Myspace Says Your Old Music and Photos May Be Lost Forever Due to Server Issues—Is it a Sign of Every Site's Future?

The 'Myspace' logo is seen on a tablet screen on December 4, 2012 in Paris. LIONEL BONAVENTURE/AFP/Getty Images

Before Facebook, there was Myspace. When the social networking website launched back in 2003, it quickly attracted millions of users who shared personal status updates, showcased carefully curated friend lists, coded unsightly HTML-based profile backgrounds and, of course, uploaded their favorite music.

Myspace helped to launch the careers of now-mainstream musicians and pop stars, including the Arctic Monkeys, Kate Nash and Lily Allen. But this week, officials at the website—now a shadow of its former self thanks to modern rivals—delivered bad news to the entire userbase: that pictures, videos and audio uploaded before 2016 had possibly been lost forever.
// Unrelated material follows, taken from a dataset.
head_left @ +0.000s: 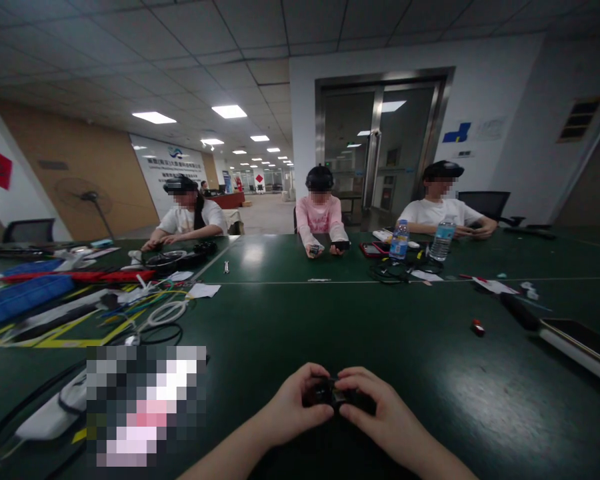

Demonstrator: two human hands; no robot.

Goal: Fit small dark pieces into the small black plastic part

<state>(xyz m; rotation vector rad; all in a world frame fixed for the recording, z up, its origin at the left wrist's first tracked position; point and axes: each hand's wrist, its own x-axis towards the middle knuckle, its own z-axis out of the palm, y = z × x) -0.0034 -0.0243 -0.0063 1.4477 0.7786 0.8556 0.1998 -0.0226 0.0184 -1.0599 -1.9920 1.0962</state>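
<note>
Near the front edge of the dark green table, a small black object (336,395) is held between both of my hands. My left hand (300,407) grips its left side, with the fingers curled over the top and the thumb in front. On the right side, my right hand (375,410) holds it with fingertips above and thumb below. The object's details are dark and partly hidden by my fingers.
Coiled cables (165,313), a white power strip (55,413) and blue trays (25,297) lie left. A small red item (477,327) and a flat device (580,343) lie right. Two bottles (399,241) stand farther back. Three people sit across the green table (280,320).
</note>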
The data-loss incident was blamed on a mysterious server migration project, and no other information was immediately provided regarding what exactly went wrong—or when.

A spokesperson said: "As a result of a server migration project, any photos, videos, and audio files you uploaded more than three years ago may no longer be available on or from Myspace. We apologize for the inconvenience and suggest that you retain your back up copies."

The statement was uploaded as a small banner on the Myspace homepage. The company's data protection officer did not immediately respond to a request for comment.

Based on posts on the popular message-board website Reddit, users have been complaining about issues for months. The confirmation from the company was given a major signal boost yesterday after Andy Baio, who helped to build Kickstarter, retweeted an internet archivist called Jason Scott, who uploaded a picture from an email thread about the alleged data issues.

Myspace accidentally lost all the music uploaded from its first 12 years in a server migration, losing over 50 million songs from 14 million artists.

— Andy Baio (@waxpancake) March 18, 2019

"Myspace accidentally lost all the music uploaded from its first 12 years in a server migration, losing over 50 million songs from 14 million artists," Baio wrote.

For Scott, the Myspace news was a sign of the inevitable future. "Anyone who doesn't think this is going to happen with YouTube is kidding themselves," he warned in a tweet.

Reddit users agreed with the sentiment. "This should serve as a warning for anyone who thinks that anything they have on a cloud service is safe, isn't," the top comment read.

Despite a handful of users noting account owners are also responsible for making backups, some said they were distressed because lost content was linked to deceased loved ones.

"I lost a bunch of tracks I made with a friend that committed suicide. I am upset beyond belief reading this. I wish the Myspace people did a backup," one user said. Another added: "Well, s***. My brother died about a year ago and we tried to recover his music from Myspace but it wasn't working and we were waiting for the glitch to be resolved. This is terrible news."

From the Myspace statement now in circulation, it appeared that the onetime king of social networking had not been keeping backups of uploaded material.

Baio had another explanation for the data loss. "I'm deeply skeptical this was an accident. Flagrant incompetence may be bad PR, but it still sounds better than 'we can't be bothered with the effort and cost of migrating and hosting 50 million old MP3s,'" he tweeted.

News Corp acquired Myspace in 2005 for $580 million. In 2011, it was sold in a joint deal for $35 million to an advertising company called Specific Media and singer Justin Timberlake. In 2012, Timberlake worked to promote a redesign of the platform, but it never managed to reach its former glory.

In early 2016, Myspace parent company Viant Technology was purchased by Time Inc. The exact terms of the acquisition were not disclosed at the time. Active user numbers are unclear. Variety reported that its value potentially came from a database holding information on about 1 billion people from Myspace.

It is not the first time user content has vanished from the internet, and it will not be the last instance of material going missing due to a once-popular digital service diminishing. Google Plus, for example, will shut down on April 2. Some may remember Geocities, the web-hosting service closed by Yahoo back in 2009 after decades of operation. In most cases, data disappeared.

There are communities dedicated to salvaging rare or mythical media thought to have been lost forever. Some major efforts include the Lost Media Wiki and the Internet Archive. But for now, it remains unknown if the Myspace material will ever resurface, or even if it still exists.